Usi al-Taheri, seu pai era, infelizmente, um bêbado viciado em apostas, antes
bonito e saudável, com suas feições redondas e um dia muito bem cuidado, agora que
sua única esposa havia o trocado por um estrangeiro se tornou apenas um morto vivo.

Seu rosto que um dia fizera muitas mulheres suspirarem e homens odiá-lo por ser tão
bonito e acentuado agora era um par de olhos grandes demais para o usual, com
olheiras escuras e fundas sob eles, ossos muito marcados sob a sua pele pela falta
de boa alimentação e dentes em falta, dado as muitas brigas que esteve por conta de
seus vícios em álcool.

— Pai? Está acordado? — ela dizia ao fechar a porta, carregando com dificuldade a
sacola de compras que conseguiu para eles sobreviverem pelos próximos dois dias.

Com seu ar pouco saudável diferente das fotografias que haviam pela casa simples, o
senhor pálido e com fundas marcas do sol, seus vícios e dos anos na pele, além de
manchas escuras na área dos olhos, resultado das muitas noites que esteve em casas
de jogos em claro, apostando todo dinheiro que tinha, inclusive o da comida da
única filha, não se via em nenhum lugar. Algo que não era comum nem um pouco ao
homem que deveria ser coluna da casa, entrando em ruínas ao longo dos últimos anos.

Caminho que sem saber ler, escrever e tampouco sem ter alguma outra chance em
qualquer profissão que fosse, pelas limitações que não ter uma mãe para instruí-la
ou estudos para aprender, se especializou na única coisa que conheceu nas ruas:

Roubar e correr o máximo que podia para não perder uma mão por tal atitude horrível
para sobrevivência. Ainda sim, Izza precisava comer para viver e seu pai também,
ainda que sumisse com todo e qualquer valor que fosse posto em suas mãos.

Sua mãe havia os deixado para trás quando a filha nem mesmo alcançava as
prateleiras de madeira no alto da parede e mesmo hoje em dia, quando podia pegar os
itens com mais facilidade, agora uma mulher adulta, não conseguia se recordar na
mesma maneira de como era sua vida quando tinha uma mãe.

Apenas sabia que tinha características muito específicas que pertenciam a sua
progenitora. Tal como seus olhos e seu nariz mais fino, que em contrapartida havia
sido uma das mais belas misturas com a cor marrom escura da pele de seu pai e os
cabelos negros, além dos lábios cheios que ele possuía.

Entretanto, ainda que sua aparência lembrasse aos outros, não a ela, somente sabia
bem e lembrava diariamente que doía muito ver todas suas vizinhas com suas mães
comprando tecidos, joias e escolhendo futuros maridos, enquanto a Izza al-Taheri
restava apenas observar tudo aquilo a distância.

Enquanto cometia pequenos furtos para não morrer de fome por muito tempo, cuidando
de seu pai também.

— Pai!
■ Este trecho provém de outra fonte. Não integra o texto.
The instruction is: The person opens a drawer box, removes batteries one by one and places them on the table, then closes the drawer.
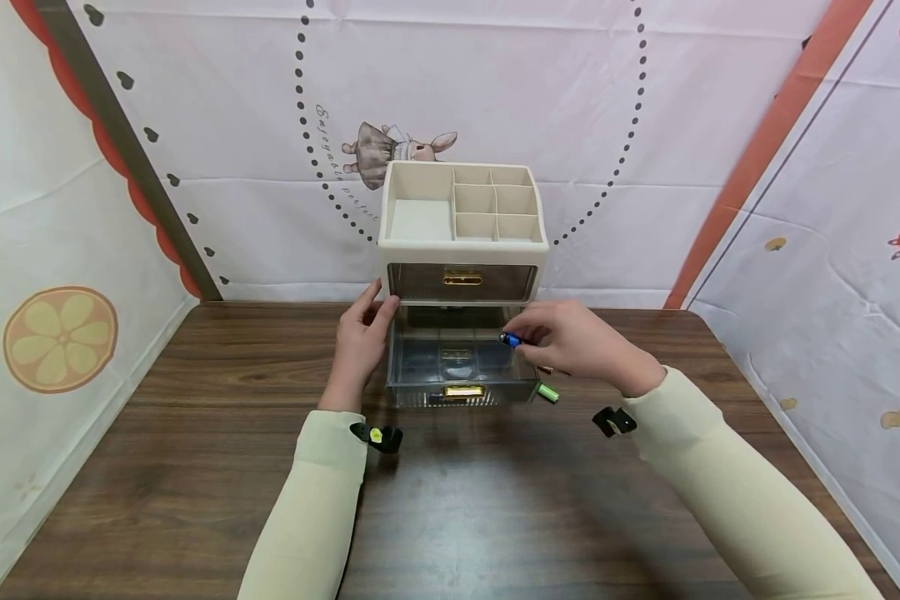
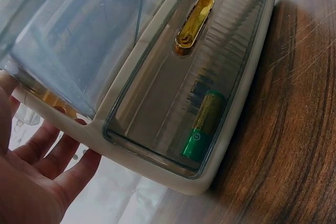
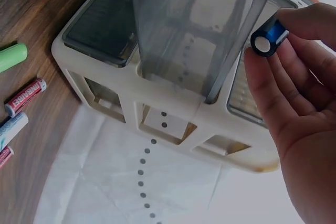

O senhor está bem? — chama o homem de mais idade, que não a respondendo,
levou a moça a largar todas as compras na cozinha e sair em direção à porta que a
levaria a sala da casa deles.

Esbarrando num balde com água próximo a porta da saída da cozinha, evitou olhar seu
reflexo temendo enxergar nele, mas precisamente em seus olhos e na sua expressão
aquilo que a consumia naquele instante. Apenas a constatação do medo de seu pai a
deixar pelo resto da vida que sentia, assim como havia sua mãe feito também anos
atrás.

Ignorando a dor de cabeça insistente, juntamente da dor na barriga, resultado dos


seus dois dias sem conseguir roubar nada de valor, Izza al-Taheri tentou focar no
silêncio incomum de seu pai, se surpreendendo ao vê-lo acompanhado de três homens.
Imagem que a faz instintivamente mexer em sua cintura, onde um canivete enferrujado
ficava lá escondido para emergências como aquelas.

Sentado numa cadeira velha que possuíam, o senhor Usi al-Taheri tinha marcas de
violência notáveis e a julgar pela forma como um dos homens seguravam aquela arma,
iam matá-lo sem dúvidas.

— Fiquem longe do meu pai! — gritando com os homens, Izza até tenta intimidar os
três mostrando um canivete que carregava para situações perigosas, mas recebe
risadas deles.

— Vê só? Ela é bonita em fato. O velho não é em todo um mentiroso. Apenas um


péssimo pagador. — um dos homens observa em tom pensativo, fazendo o pai dela
sorrir.

Ainda que sujo de sangue, poeira e outras coisas, o senhor Usi al-Taheri, parecia
em êxtase com o comentário de seu algoz.

— Vê só? Ela é jovem, bonita, tem olhos tão lilás quanto uma lotus, de beleza maior
que uma! Só precisa de um banho e um pouco de comida! — o pai de Izza al-Taheri,
até então nunca havia a dito tais coisas, deixa a filha atordoada por uns segundos.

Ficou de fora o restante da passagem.